Course – LS – All

Get started with Spring and Spring Boot, through the Learn Spring course:

>> CHECK OUT THE COURSE

1. Overview

In this tutorial, we’ll learn how to approach the problem of generating mock data for different purposes. We’ll learn how to use Datafaker and review several examples.

2. History

Datafaker is the modern fork for Javafaker. It was transferred to Java 8 and underwent improvements, increasing the library’s performance. However, the current API stayed more or less the same. Thus, previously used Javafaker won’t have any problems migrating to Datafaker. All the examples provided in the Java Faker article will work for the 1.6.0 version of Datafaker.

The current Datafaker API is compatible with Javafaker. Therefore, this article will concentrate only on the differences and the improvements.

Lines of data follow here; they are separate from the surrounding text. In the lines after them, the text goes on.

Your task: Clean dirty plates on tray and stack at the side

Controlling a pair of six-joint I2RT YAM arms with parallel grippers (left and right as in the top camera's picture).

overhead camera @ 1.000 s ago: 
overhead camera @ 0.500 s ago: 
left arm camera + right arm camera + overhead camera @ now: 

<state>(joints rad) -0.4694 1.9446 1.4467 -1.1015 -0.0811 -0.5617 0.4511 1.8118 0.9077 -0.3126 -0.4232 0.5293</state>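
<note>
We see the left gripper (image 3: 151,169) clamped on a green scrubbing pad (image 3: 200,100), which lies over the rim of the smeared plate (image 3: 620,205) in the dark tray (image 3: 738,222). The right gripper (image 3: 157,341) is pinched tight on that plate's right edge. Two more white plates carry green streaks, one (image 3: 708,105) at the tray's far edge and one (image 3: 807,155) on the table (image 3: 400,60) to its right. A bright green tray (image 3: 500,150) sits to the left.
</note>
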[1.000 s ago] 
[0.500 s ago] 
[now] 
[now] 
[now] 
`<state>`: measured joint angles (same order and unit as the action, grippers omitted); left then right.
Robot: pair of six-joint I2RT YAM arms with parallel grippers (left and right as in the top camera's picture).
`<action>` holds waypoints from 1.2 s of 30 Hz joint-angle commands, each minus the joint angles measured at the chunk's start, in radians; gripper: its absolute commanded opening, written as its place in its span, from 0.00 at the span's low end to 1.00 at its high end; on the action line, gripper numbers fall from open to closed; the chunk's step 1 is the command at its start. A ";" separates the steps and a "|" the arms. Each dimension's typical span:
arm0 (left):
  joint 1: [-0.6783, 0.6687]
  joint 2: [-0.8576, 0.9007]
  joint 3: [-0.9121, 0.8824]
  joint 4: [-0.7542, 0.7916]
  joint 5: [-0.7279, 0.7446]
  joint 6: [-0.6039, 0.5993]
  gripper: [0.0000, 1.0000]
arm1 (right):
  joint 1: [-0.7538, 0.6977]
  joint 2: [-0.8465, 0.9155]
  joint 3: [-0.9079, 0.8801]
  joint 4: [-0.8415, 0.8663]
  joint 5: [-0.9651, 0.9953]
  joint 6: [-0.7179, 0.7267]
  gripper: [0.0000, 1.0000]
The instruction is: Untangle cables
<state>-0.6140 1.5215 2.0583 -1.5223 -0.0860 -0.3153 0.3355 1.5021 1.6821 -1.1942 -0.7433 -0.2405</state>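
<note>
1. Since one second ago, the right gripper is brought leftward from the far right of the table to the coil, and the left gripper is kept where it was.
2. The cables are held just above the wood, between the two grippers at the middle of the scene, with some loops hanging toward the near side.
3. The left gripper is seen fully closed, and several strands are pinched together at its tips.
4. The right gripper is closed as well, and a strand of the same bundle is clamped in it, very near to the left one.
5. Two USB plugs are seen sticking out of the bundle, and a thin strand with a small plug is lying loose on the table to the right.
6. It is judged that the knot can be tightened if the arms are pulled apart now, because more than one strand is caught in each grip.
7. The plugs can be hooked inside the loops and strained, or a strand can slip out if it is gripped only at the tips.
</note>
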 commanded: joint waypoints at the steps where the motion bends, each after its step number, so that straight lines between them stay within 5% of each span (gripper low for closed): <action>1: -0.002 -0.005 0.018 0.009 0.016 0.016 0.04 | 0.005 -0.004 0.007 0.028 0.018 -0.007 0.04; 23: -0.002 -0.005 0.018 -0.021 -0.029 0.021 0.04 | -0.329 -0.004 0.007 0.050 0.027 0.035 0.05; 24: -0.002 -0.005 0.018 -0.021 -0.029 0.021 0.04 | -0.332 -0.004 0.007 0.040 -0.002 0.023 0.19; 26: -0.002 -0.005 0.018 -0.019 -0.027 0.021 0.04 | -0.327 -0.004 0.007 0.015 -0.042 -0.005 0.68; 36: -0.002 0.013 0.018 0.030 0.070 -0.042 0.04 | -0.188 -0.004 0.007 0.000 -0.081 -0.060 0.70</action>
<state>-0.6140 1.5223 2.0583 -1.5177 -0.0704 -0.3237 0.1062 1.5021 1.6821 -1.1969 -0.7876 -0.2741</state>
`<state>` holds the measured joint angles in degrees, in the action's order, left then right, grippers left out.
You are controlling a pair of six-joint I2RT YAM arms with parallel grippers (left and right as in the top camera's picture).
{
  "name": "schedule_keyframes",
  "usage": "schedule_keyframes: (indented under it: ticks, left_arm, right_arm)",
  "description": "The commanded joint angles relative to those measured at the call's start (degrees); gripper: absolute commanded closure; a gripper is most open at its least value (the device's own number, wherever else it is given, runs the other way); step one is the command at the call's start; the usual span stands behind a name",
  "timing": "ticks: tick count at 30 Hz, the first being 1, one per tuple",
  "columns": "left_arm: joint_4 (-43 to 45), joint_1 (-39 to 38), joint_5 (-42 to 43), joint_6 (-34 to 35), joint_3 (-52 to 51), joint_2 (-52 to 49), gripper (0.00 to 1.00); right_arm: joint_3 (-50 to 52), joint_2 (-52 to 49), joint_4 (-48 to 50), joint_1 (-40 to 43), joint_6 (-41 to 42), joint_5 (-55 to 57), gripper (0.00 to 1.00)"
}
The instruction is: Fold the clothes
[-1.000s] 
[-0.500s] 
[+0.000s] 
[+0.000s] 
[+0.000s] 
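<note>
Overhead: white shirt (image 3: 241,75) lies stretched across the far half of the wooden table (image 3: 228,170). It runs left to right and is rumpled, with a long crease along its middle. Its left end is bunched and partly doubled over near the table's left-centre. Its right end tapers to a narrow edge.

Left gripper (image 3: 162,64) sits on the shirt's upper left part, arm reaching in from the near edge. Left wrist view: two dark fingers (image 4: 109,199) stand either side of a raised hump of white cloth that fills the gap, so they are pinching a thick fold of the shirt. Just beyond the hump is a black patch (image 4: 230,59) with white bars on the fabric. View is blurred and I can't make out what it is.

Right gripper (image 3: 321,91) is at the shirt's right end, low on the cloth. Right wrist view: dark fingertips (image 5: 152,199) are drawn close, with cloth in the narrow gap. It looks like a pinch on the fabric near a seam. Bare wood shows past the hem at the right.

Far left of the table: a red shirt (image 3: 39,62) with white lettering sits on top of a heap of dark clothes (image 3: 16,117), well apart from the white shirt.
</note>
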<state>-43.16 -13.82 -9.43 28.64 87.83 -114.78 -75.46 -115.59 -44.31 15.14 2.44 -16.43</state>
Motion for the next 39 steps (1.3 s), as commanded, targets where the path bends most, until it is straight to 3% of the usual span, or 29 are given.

First, let’s add the datafaker Maven dependency to the project:

<dependency>
    <groupId>net.datafaker</groupId>
    <artifactId>datafaker</artifactId>
    <version>1.6.0</version>
</dependency>

3. Providers

One of the most important parts of  Datafaker is the providers. This is a set of special classes that make data generation more convenient. It’s important to note that these classes are backed up by yml files with the correct data. Faker methods and expressions use these files directly or indirectly to generate data. In the next sections, we become more familiar with the work of these methods and directives.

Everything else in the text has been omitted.